Goal of the exercise:
Line by line, restate the material word for word, omitting any image.

Dataset section:
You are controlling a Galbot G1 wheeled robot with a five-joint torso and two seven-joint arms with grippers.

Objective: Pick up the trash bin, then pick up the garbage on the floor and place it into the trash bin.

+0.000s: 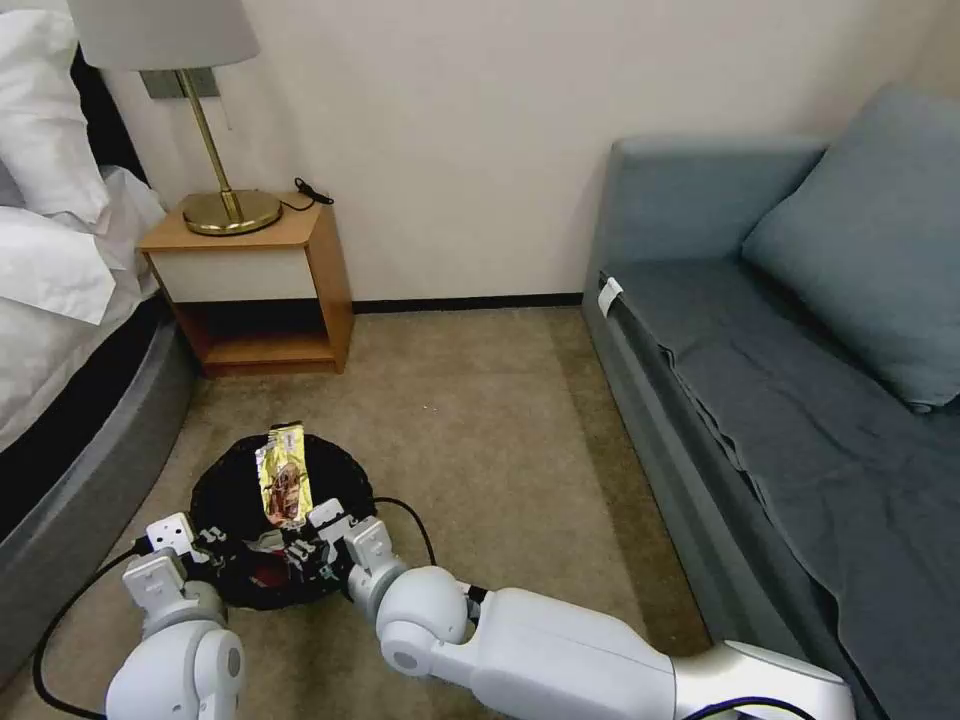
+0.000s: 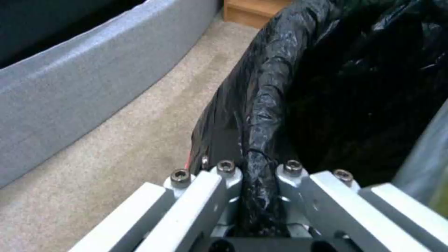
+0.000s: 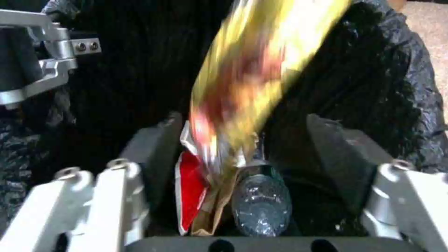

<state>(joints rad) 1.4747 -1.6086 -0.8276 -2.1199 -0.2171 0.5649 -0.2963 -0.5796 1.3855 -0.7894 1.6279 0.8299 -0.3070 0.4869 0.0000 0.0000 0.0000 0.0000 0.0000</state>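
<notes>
Low and left of centre in the head view, the trash bin (image 1: 345, 470) is held at its bag-lined rim by the closed left tool (image 1: 205, 545) while the gold-brown wrapper (image 1: 283, 480) stands between the spread fingers of the right tool (image 1: 315, 545); if tipped outward by its own stiffness, it could fall onto the carpet (image 1: 500, 430).

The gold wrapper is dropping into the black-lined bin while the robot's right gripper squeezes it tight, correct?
Not quite. The right gripper is open: in the right wrist view its fingers stand apart from the gold wrapper, which hangs blurred over the bin. The rest holds.
</notes>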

The completed task:
You are controlling a Galbot G1 wheeled robot with a five-joint torso and two seven-joint arms with grippers.

Objective: Pick up the trash bin, then pick up the garbage on the floor and place it into the trash bin.

+0.000s: 
+0.000s: 
+0.000s: 

<state>(joints rad) 1.4747 -1.6086 -0.8276 -2.1199 -0.2171 0.5649 -0.2963 -0.5796 1.3855 -0.7894 1.6279 0.8299 -0.3070 0.4869 0.0000 0.0000 0.0000 0.0000 0.0000</state>
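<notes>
Low and left of centre in the head view, the trash bin (image 1: 345, 470) is held at its bag-lined rim by the closed left tool (image 1: 205, 545) while the gold-brown wrapper (image 1: 283, 480) stands between the spread fingers of the right tool (image 1: 315, 545); if tipped outward by its own stiffness, it could fall onto the carpet (image 1: 500, 430).

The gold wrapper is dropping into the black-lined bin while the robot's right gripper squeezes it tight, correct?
Not quite. The right gripper is open: in the right wrist view its fingers stand apart from the gold wrapper, which hangs blurred over the bin. The rest holds.
</notes>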

No additional output is needed.